The by-election was held on 26 February 1987. During the afternoon and evening of polling day, SDP/Alliance workers called on known Conservative supporters to remind them that only their candidate could beat Labour. They did so in large numbers and the SDP gained the seat, their first gain from the Labour Party at an election (rather than by defection).

==Result==
The SDP candidate (in alliance with the Liberal Party) won by a huge margin, an upset in a seat held by the Labour Party for over 50 years.

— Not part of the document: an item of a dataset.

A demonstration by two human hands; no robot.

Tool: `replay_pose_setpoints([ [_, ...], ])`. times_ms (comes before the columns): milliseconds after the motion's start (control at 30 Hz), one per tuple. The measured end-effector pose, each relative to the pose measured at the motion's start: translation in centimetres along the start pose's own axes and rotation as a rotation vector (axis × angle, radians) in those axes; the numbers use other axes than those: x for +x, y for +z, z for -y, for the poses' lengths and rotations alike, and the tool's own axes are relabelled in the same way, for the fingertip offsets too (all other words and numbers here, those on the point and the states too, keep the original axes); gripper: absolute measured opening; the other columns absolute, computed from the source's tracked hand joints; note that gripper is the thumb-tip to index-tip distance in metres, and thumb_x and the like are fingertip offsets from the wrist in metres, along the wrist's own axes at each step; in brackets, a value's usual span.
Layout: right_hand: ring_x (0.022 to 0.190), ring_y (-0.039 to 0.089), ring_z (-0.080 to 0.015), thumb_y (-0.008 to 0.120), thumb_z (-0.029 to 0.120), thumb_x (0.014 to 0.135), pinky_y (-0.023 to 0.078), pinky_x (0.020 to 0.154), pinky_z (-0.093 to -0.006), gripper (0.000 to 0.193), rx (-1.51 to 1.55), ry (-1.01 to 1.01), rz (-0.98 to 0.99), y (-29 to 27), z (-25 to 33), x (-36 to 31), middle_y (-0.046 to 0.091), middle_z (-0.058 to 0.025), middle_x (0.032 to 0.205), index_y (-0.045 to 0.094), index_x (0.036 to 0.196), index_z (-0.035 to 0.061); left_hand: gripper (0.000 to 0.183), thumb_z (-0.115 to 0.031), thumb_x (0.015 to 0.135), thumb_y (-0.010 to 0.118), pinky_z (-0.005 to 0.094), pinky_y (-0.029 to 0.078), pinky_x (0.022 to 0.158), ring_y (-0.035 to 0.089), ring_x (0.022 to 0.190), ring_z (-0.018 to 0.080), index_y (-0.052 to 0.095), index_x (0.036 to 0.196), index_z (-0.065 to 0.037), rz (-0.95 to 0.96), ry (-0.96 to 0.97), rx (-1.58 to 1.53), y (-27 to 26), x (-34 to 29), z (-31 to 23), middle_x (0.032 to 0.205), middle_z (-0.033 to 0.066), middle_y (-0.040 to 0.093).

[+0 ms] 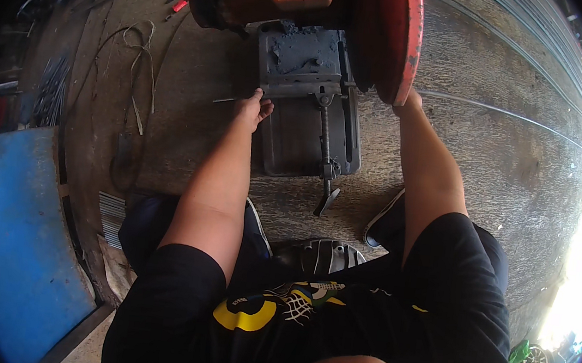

1987 Greenwich by-election
| Party |  | Candidate | Votes | % | ±% |
|---|---|---|---|---|---|
|  | SDP | Rosie Barnes | 18,287 | 53.0 | +27.9 |
|  | Labour | Deirdre Wood | 11,676 | 33.8 | −4.4 |
|  | Conservative | John Antcliffe | 3,852 | 11.2 | −23.6 |
|  | Green | Graham Bell | 264 | 0.8 | New |
|  | Rainbow Dream Ticket | Malcolm Hardee | 124 | 0.3 | New |
|  | BNP | Ian Dell | 116 | 0.3 | −0.4 |
|  | National Front | Joseph Pearce | 103 | 0.3 | New |
|  | Revolutionary Communist | Kate Marshall | 91 | 0.3 | New |
| Majority |  |  | 6,611 | 19.2 | N/A |
| Turnout |  |  | 34,513 | 68.2 | +0.5 |
|  | SDP gain from Labour |  | Swing | +9.6 |  |

==Previous election==

General election 1983: Greenwich
| Party |  | Candidate | Votes | % | ±% |
|---|---|---|---|---|---|
|  | Labour | Guy Barnett | 13,361 | 38.2 | −13.9 |
|  | Conservative | Arthur Rolfe | 12,150 | 34.8 | +1.5 |
|  | SDP | Timothy Ford | 8,783 | 25.1 | +14.5 |
|  | BNP | Ian Dell | 259 | 0.7 | New |
|  | Fellowship | Ronald Mallone | 242 | 0.7 | −0.6 |
|  | Communist | F. Hooks | 149 | 0.4 | New |
| Majority |  |  | 1,211 | 3.4 | −15.4 |
| Turnout |  |  | 34,944 | 67.7 | −2.9 |
|  | Labour hold |  | Swing |  |  |

==Aftermath==
Barnes held the seat at the general election that June, but lost it to Labour in 1992. It revived the SDP before the 1987 election, but in retrospect, the campaign could be seen as the 'high water mark' of the Alliance - it would be downhill from here. The SDP failed to make further gains in the 1987 general election, and the majority of the party joined with the Liberals to form the Liberal Democrats. As a result, the election was also the last time the SDP gained a seat.

Right-wing members of the parliamentary Labour Party blamed the selection of Wood, a left-winger, as seriously hampering Labour's chances of retaining the seat. They made the suggestion that the party leadership should by-pass involvement of local activists and directly appoint candidates in future by-elections. Labour leader Neil Kinnock balked at the idea and said that imposing candidates in electorates would be an "offence against democracy" and that those raising the idea were "political illiterates."